To follow up on the Tenet Plan, President Bush dispatched retired Marine Commandant Anthony Zinni in November 2001 as his special Middle East envoy. His mission was solely to establish a ceasefire, not to restart negotiations or address any of the other elements of the Mitchell report. Zinni’s plan, presented on March 26, 2002, used unconditional language in reference to the Palestinians, requiring them to “cease” violent activities, while only asking the Israelis to “commit to cease.” This new U.S. proposal also dropped the Tenet Plan’s requirement that Israel should stop its attacks on “innocent civilian targets” and its other restrictions against “proactive” Israeli military operations. Instead, Zinni’s proposal would permit Israeli attacks on Palestinian Authority buildings, including prisons, “in self-defense to an imminent terrorist attack,” a situation that the Israelis have always defined quite liberally.

The failure of the commission headed by Mitchell, then, occurred not because of Mitchell himself but because the Bush administration, supported by the bipartisan congressional leadership, refused to press the Israeli side to abide by its recommendations.

The question regarding Mitchell in his new role, then, is whether the Obama administration will be willing to support him to take a more balanced approach to the peace process, which emphasizes the responsibilities of both parties.

Is “Balance” Enough?

The 2001 Mitchell Commission report was praised at the time for being relatively “balanced.” That term has already cropped up in some of the more favorably reactions to Obama’s appointment of the former Senate leader. However, even should President Obama and Congress allow for such “balance,” will that be enough to bring peace?

The problem in being “balanced” in mediating the Israeli-Palestinian conflict is that it fails to recognize the unbalanced nature of a conflict between an occupied people and their occupiers. While balance in the sense of recognizing that both Israelis and Palestinians have the fundamental right to live in peace and security is indeed critical, it should be remembered that Palestinian land is being occupied, confiscated, and colonized, not Israeli land; that Israeli military and economic power is dramatically greater than that of the Palestinians; that Palestinian civilians have been killed in far greater numbers than Israeli civilians; and that it’s the Palestinians and not the Israelis who have been denied their fundamental right of statehood.

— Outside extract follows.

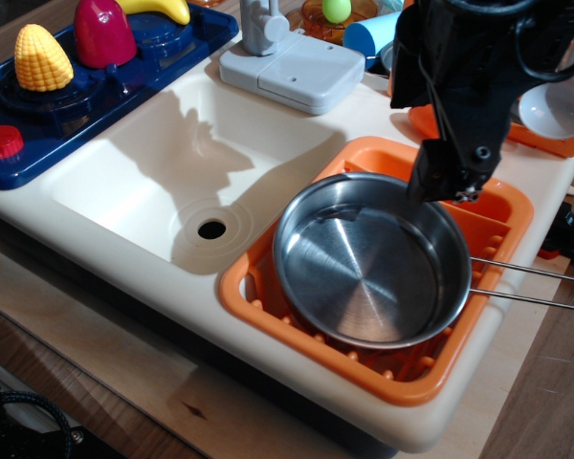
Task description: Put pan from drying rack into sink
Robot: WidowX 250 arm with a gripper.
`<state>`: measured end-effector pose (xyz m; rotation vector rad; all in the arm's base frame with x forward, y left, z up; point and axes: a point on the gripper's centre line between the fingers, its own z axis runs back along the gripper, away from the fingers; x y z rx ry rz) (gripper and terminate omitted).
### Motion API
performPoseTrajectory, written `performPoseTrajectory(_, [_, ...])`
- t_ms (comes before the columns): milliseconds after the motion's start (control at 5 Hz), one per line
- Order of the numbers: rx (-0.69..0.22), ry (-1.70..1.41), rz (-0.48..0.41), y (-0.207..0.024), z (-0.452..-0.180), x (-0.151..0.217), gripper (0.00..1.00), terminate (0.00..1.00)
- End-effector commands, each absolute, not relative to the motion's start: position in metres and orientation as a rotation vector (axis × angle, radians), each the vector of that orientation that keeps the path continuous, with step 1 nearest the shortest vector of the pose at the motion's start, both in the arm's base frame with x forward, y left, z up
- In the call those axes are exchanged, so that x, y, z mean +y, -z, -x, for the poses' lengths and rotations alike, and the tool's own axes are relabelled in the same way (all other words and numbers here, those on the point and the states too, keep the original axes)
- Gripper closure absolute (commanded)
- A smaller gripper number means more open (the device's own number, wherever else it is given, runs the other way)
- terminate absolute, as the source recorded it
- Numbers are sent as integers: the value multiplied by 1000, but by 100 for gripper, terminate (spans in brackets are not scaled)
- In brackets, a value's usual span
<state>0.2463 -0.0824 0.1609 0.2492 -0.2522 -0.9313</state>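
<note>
The shiny steel pan [364, 277] lies flat in the orange drying rack [268, 316], and its two-wire handle [536, 287] sticks out to the right over the rim. The cream-white sink [172, 163] with its dark drain hole [211, 229] is empty, just left of the rack. My black gripper [447, 177] hangs over the pan's far right rim, a little above it. It is turned edge-on, so its fingers line up; it holds nothing.
A dark blue toy stove [77, 105] at the back left carries a corn cob [41, 57], a red vegetable [103, 31] and a banana [163, 8]. A grey faucet block [287, 62] stands behind the sink. A white spoon [555, 105] lies in the orange basket [545, 139] at the back right.
</note>
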Motion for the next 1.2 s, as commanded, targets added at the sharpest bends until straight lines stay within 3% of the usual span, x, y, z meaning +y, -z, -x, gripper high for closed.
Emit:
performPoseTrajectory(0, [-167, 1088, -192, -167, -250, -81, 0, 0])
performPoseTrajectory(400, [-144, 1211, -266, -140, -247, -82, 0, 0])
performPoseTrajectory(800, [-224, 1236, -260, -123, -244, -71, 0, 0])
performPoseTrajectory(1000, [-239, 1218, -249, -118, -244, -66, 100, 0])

Indeed, it’s doubtful Mitchell would have authored a balanced report regarding Iraq and Kuwait during Kuwait’s six months under Saddam Hussein’s army of occupation, or a balanced report regarding Indonesia and East Timor during that island nation’s 24-year occupation by its powerful neighbor.

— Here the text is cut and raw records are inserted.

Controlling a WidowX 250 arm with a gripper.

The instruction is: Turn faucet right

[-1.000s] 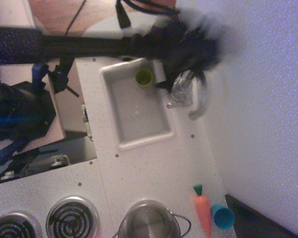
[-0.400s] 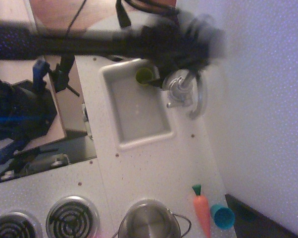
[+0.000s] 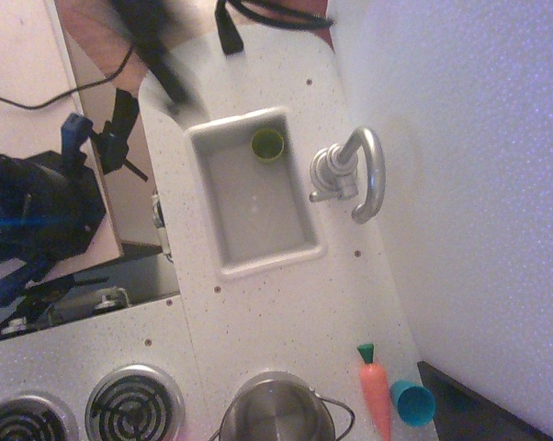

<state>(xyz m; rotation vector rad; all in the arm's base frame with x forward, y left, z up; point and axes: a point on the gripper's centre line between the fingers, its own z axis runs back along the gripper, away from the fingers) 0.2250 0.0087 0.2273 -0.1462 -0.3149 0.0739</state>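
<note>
Two stove burners [image 3: 134,402] sit at the lower left of a pale speckled surface [image 3: 286,312]. At the top left, toward 11 o'clock, the hand [image 3: 157,50] is a dark blur, well apart from everything; I cannot tell if it is apart or together. A sink [image 3: 299,243] holds a green cup [image 3: 267,143] in its top corner. A steel pot [image 3: 276,411] sits at 6 o'clock. Just right of the sink stands the faucet [image 3: 352,173], spout curving away from the basin, toward the wall. At 5 o'clock lie a carrot [image 3: 376,389] and a blue cup [image 3: 412,401].

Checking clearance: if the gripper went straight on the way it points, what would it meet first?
Likely the sink, at the rim of its near corner. The gripper is motion-blurred, and its height above the counter is unclear.
</note>
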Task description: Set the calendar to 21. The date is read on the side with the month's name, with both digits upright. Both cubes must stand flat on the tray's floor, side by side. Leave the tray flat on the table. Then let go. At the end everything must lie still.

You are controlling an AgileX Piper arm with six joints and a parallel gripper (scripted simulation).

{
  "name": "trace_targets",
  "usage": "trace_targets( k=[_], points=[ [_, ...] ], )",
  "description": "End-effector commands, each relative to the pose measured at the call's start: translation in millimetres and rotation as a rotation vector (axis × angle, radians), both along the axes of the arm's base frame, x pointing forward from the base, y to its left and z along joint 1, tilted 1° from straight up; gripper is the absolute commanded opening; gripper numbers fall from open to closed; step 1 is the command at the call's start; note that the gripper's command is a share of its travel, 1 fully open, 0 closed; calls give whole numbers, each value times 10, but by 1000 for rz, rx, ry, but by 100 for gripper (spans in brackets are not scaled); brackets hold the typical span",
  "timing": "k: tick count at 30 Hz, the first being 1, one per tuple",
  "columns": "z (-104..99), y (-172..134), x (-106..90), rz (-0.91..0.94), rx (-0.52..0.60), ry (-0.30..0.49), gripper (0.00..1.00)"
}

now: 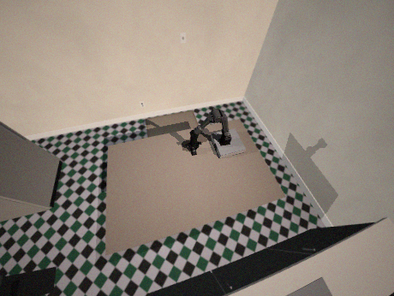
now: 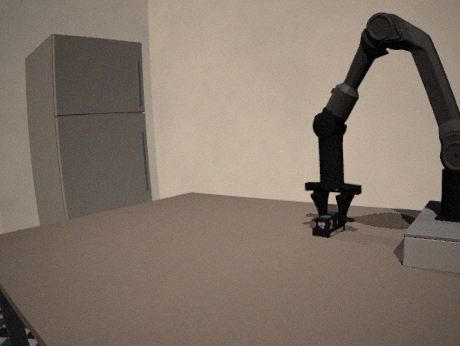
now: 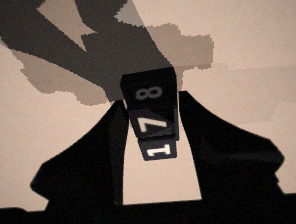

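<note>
The calendar [image 2: 328, 225] sits on the desk [image 2: 200, 270] near the arm's grey base [image 2: 425, 250], its dark tray [image 2: 327, 232] flat and holding the cubes. From the wrist, the near cube [image 3: 157, 149] shows a 1, the next cube [image 3: 152, 125] a 7 with an 8 on its far face. The claw [image 2: 331, 212] points straight down over them, fingers partly apart either side of the cubes, gripping nothing; whether the pads touch a cube can't be told
</note>
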State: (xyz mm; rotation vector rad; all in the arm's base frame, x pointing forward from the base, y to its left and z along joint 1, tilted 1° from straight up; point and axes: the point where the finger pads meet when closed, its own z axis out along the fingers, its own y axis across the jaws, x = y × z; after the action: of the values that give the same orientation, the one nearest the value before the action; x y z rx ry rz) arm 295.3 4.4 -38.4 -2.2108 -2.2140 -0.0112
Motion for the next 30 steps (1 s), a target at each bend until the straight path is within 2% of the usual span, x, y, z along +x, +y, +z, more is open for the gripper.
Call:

However strong the ties between the United States and Israel may be, Israel as the occupying power bears the most responsibility for resolving the conflict, particularly since the recognized Palestinian leadership already acceded to Israeli control of 78% of Mandatory Palestine. Despite the many faults of the Fatah-dominated Palestinian Authority, which governs the majority of the Palestinian population on the West Bank, its positions on the outstanding issues of the conflict — settlements, withdrawal from occupied lands, sharing Jerusalem, and the rights of refugees — are far more consistent with international law, UN Security Council resolutions, and the consensus of the international community than are the U.S. or Israeli positions.

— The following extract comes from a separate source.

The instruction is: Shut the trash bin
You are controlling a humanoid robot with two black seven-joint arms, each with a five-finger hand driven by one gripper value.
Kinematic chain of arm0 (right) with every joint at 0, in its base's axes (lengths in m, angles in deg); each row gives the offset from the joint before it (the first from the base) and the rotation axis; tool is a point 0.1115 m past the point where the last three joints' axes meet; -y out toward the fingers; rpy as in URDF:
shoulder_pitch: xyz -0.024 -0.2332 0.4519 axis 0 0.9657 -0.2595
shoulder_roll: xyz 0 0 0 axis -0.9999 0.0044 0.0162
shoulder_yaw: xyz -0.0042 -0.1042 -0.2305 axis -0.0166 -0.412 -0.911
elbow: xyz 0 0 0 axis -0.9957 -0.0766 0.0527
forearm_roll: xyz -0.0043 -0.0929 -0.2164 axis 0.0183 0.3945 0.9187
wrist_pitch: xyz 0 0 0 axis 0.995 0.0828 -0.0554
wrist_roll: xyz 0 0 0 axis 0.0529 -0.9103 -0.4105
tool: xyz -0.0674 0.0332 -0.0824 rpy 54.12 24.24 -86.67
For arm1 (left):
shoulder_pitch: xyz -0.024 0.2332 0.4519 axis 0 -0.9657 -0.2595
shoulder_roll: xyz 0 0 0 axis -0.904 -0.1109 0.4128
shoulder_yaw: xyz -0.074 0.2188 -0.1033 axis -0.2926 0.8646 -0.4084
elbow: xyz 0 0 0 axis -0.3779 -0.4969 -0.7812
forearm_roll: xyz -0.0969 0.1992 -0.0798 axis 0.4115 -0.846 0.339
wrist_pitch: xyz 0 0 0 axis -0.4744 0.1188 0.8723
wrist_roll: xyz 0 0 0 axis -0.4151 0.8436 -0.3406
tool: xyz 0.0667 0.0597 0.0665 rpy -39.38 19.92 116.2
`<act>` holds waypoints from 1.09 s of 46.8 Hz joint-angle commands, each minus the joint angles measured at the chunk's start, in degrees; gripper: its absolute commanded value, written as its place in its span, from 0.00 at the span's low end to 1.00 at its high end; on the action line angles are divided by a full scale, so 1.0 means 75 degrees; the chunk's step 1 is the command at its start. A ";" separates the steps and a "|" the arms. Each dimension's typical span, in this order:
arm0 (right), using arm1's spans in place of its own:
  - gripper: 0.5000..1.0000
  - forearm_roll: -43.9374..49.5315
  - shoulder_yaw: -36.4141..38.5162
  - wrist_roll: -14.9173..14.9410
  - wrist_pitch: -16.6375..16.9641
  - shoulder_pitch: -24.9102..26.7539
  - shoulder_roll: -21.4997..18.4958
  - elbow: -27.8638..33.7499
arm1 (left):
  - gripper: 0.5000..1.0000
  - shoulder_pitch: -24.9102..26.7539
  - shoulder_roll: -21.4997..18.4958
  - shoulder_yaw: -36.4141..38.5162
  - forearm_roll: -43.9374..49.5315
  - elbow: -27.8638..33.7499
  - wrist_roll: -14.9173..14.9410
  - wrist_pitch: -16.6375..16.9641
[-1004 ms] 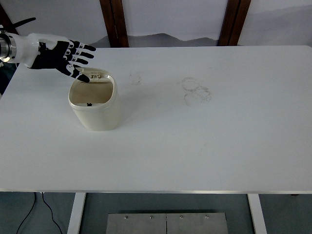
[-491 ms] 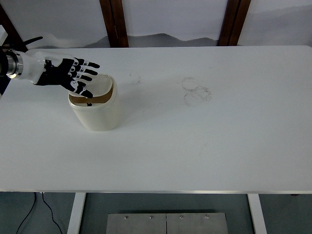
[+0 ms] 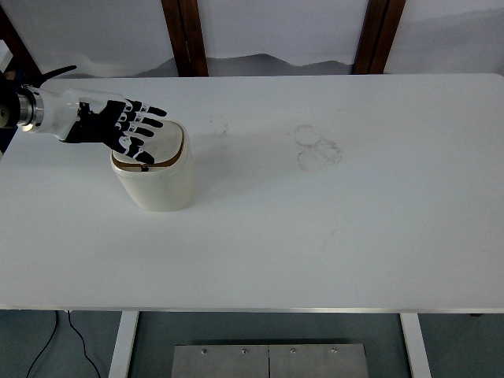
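The left hand (image 3: pixel 118 130), fingers spread flat and holding nothing, is laid over the lid (image 3: pixel 161 142) of the cream trash bin (image 3: pixel 161 185) at the table's (image 3: pixel 331 236) left. If pressed off-centre, the light bin could be tipped.

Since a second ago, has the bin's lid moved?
Yes. The lid has swung down from upright at the back of the trash bin to nearly flat over its opening, under the left hand.
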 commanded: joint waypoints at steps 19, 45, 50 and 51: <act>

And even assuming the best of intentions by Mitchell, there remains the fundamental contradiction of the United States being both the chief mediator of the conflict and the primary diplomatic, economic, and military backer of the Israeli occupation. Until the Obama administration recognizes that contradiction, Mitchell will have a very difficult task before him.

Stephen Zunes, a Foreign Policy in Focus senior analyst, is a professor of politics and chair of Middle Eastern Studies at the University of San Francisco.